Akhirnya setelah perjuangan Brian mengambil hati kakak dari seorang Lubna membawakan hasil yang membuatnya tersenyum sekaligus tak bisa duduk tenang. Jantungnya bergerak tak karuan dan dia tampak gelisah. Karena satu jam lagi dia akan menjabat tangan papanya Lubna dan menjadikan Lubna halal untuknya. Amara yang sedari tadi melihat Brian tampak gelisah mendekat.

"Udah rileks aja kali yan. Lubna udah cantik banget. Jangan sampai salah Lubna udah nunggu kamu jemput tuh" bukan menenangkan kata-kata Amara malah membuatnya semakin gugup. Hal ini membuat Amara harus menahan tawanya kemudian menjauh dari Brian. Amara melihat Albi tengah berdiri dan memperhatikannya dari sudut ruangan. Albi yang melihat Amara mendekat langsung memalingkan pandangannya.

"Mas Al, ngapain diem-diem di pondokan ?"

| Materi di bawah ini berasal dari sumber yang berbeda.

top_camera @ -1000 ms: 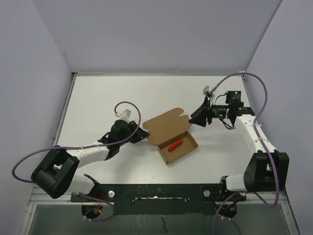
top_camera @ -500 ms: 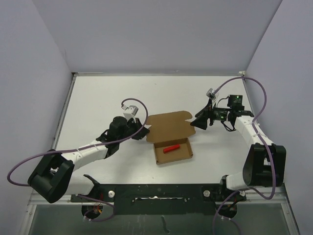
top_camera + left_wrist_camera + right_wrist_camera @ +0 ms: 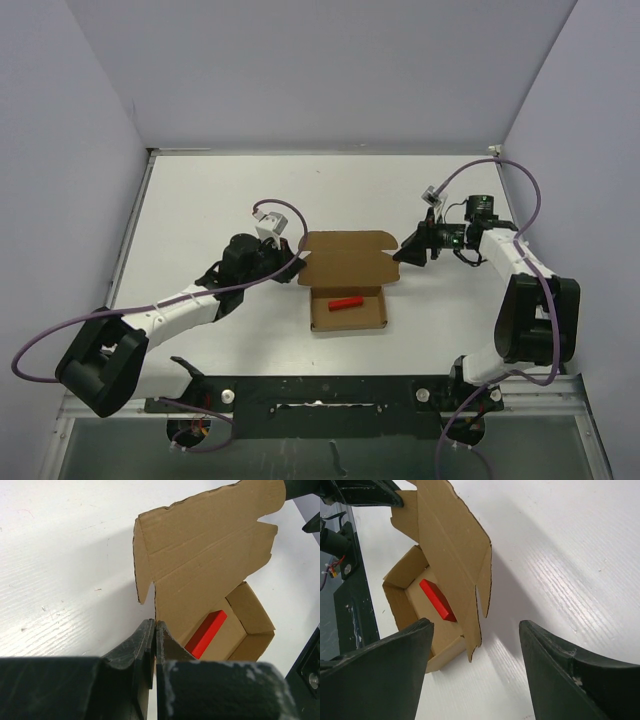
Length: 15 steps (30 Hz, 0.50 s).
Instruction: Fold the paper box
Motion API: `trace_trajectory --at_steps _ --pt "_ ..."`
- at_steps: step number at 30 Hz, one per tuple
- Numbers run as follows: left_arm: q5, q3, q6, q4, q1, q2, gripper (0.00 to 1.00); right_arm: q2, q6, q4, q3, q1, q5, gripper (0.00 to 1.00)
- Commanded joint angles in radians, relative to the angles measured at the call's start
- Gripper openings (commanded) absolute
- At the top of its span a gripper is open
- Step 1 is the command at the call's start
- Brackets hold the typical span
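Note:
The paper box point(image 3: 345, 258) is a brown carton in the middle of the table, its lid raised and its tray toward the near edge. A red block point(image 3: 346, 303) lies in the tray. My left gripper point(image 3: 298, 266) is shut on the box's left edge, where the lid meets the tray; in the left wrist view the left gripper point(image 3: 155, 625) pinches that cardboard edge of the paper box point(image 3: 200, 555) beside the red block point(image 3: 206, 634). My right gripper point(image 3: 402, 254) stands open at the lid's right side. In the right wrist view the right gripper point(image 3: 475, 625) frames the lid's tab on the paper box point(image 3: 450, 540) without touching it.
The white table point(image 3: 200, 200) is bounded by grey walls at the back and both sides. A black mounting rail point(image 3: 320, 385) runs along the near edge. Purple cables loop off both arms.
The box has swung round with my left gripper, so its tray now faces the near edge squarely. My right gripper has opened wide and sits just off the lid's right side.

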Motion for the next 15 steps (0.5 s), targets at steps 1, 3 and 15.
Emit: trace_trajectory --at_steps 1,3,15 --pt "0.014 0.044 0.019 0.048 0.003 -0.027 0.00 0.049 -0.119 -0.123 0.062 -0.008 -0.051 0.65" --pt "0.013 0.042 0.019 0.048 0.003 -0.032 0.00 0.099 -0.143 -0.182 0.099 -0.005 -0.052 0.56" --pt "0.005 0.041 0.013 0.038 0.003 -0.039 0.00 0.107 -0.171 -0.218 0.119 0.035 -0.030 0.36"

"Ha ? Ng..nggak cuma prihatin tuh si urut takutnya buat ulah lagi" Amara yang mendengar julukan baru yang diberikan Albi untuk Brian kini mengembangkan senyumnya.

"Udah deh mas nggak usah iri gitu, iri tanda tak mampu loh mas" Amara menggoda Albi

"Hmm bukannya nggak mampu si Ra, sebenarnya mas sudah mampu tapi mas mau nuntasin tanggung jawab mas sebagai kakak dulu ke Lubna. Nanti baru deh aku lamar kam...ehmm maksudnya ngelamar si dia" katanya yang hampir saja keceplosan.

"Nah itu sah punya calon. Terus ngapain coba kemarin-kemarin ngelarang-larang Lubna. Coba aja gak ada drama minta restu pasti Lubna dan Brian udah nikah dari beberapa bulan lalu. Mungkin sekarang ganti Mas Albi" kata Amara dengan entengnya.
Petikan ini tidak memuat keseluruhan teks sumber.